Prima del voto il ministero dell’Interno aveva sottolineato che in ciascuna delle dieci elezioni legislative tenute dal 1979 l’affluenza aveva sempre superato il 50%. Questa volta, 42,57%. Secondo alcuni media iraniani, solo circa il 30% degli aventi diritto è andato a votare. A Teheran, con un’affluenza intorno al 20%, tutti e 30 i seggi in ballo sono stati vinti da candidati conservatori, in testa l’ex sindaco della capitale ed ex capo dell’aviazione dei Guardiani della Rivoluzione, Mohammad Bagher Qalibaf, di cui sentiremo presto ancora parlare (rimpiangendo Soleimani).
«La sconfitta del fronte riformista è dovuta ai cattivi risultati in economia del governo Rohani e il motivo di questo è l’amministrazione Trump», denuncia Hamed Mousavi, professore al dipartimento di Studi regionali della facoltà di Legge e scienze politiche all’Università di Teheran. «Siccome la situazione economica è molto grave, la gente ce l’ha con Rohani, ma non è solo colpa sua: in economia stava procedendo abbastanza bene con misure liberali, prima che gli Usa decidessero di ritirarsi dal Jcpoa e reintroducessero le sanzioni assestando un duro colpo al movimento riformista».
Prossimo Parlamento a maggioranza conservatrice. «Cercherà una politica estera più aggressiva e tornare a un negoziato con gli Usa sull’accordo nucleare sarà ancora più difficile». Poi l’emergenza coronavirus. «L’epidemia, sulla cui reale dimensione si teme che il regime non abbia ancora fornito dati attendibili, ha già fatto otto morti partendo dalla città santa di Qom». La Guida suprema, Ali Khamenei, è fermo alla ‘propaganda negativa’ contro la partecipazione al voto, ma la minaccia è seria. ituazione è seria. «Al di là delle dietrologie i timori anche dell’Oms sono concreti. ‘Il coronavirus in Iran ha già avuto un effetto immediato’». Insomma, contagi in corso e notizie anche a tutela internazionale, poche e incerted.

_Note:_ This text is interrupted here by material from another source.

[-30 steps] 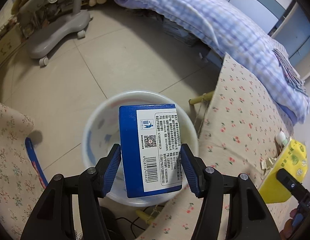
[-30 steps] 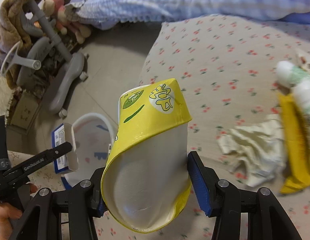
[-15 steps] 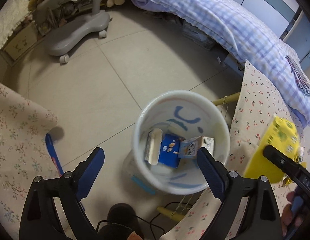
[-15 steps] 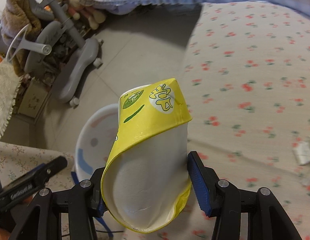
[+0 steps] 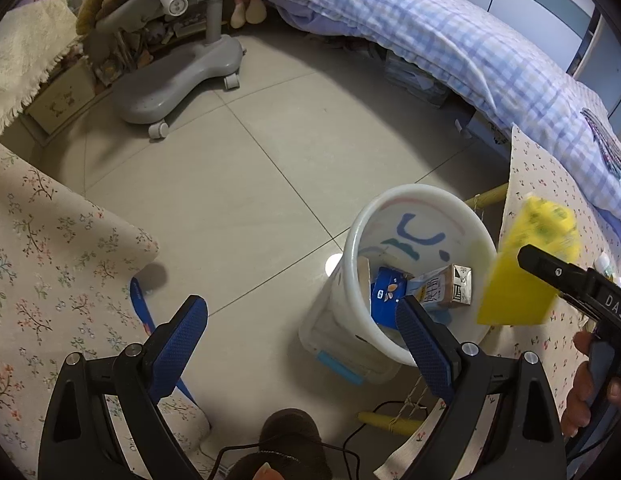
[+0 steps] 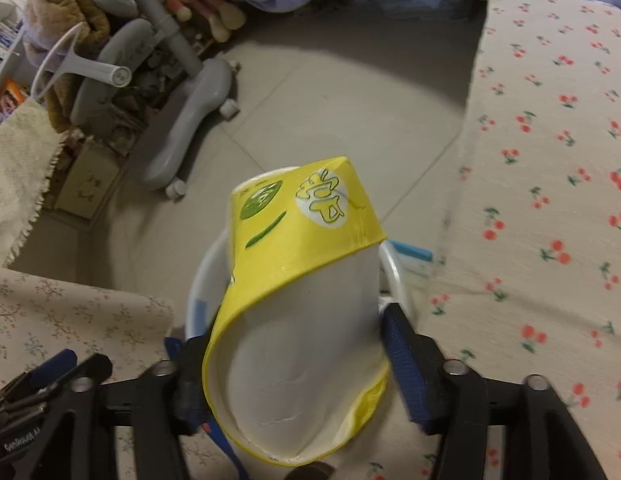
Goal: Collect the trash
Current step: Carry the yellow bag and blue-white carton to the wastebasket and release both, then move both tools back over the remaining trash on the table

«Alì Kamenei, la Guida Suprema iraniana, finora ha fatto tutto quello che ha voluto. O quasi. Diciamo che, anche agli occhi della diplomazia internazionale, se il disegno della teocrazia persiana avrà il sostegno della maggioranza parlamentare (come era prevedibile ed è accaduto) allora il confronto con gli Stati Uniti e le potenze sunnite della regione si farà più duro. E potrà arrivare fino alla guerra». Poi la vittoria annunciata del già citato generale Mohammad Bagher Qalibaf. «Personaggio, che nell’immaginario collettivo dei fondamentalisti sembra aver già preso il posto di Qassam Soleimani, il prossimo anno potrebbe essere il “ front-runner” degli ortodossi alle Presidenziali . In quel caso sarebbe una specie di nuovo Ahmadnejad , tirato fuori dal cilindro per tagliare le gambe all’attuale Presidente riformista Rohuani».
«Spinti sull’orlo di una crisi di nervi dai riflessi della recessione economica, gli ayatollah cercano disperatamente un appiglio per consolidare il potere e continuare la loro strategia di “confrontation” con l’odiato Satana americano». Sul fronte opposto, «È chiaro che il progetto della Casa Bianca è quello di mettere gli ayatollah di fronte a una strada senza uscita: bere o affogare. Nel senso che, se Khamenei non scenderà a patti con gli Stati Uniti sul programma nucleare e su altre posizioni strategiche di non poco conto, la morsa asfissiante delle sanzioni si stringerà ancora , portando l’Iran a una situazione di crisi in cui potrà succedere di tutto. Anche una larga rivolta popolare, dettata non tanto da motivi libertari e politici, quanto piuttosto la necessità di sopravvivenza».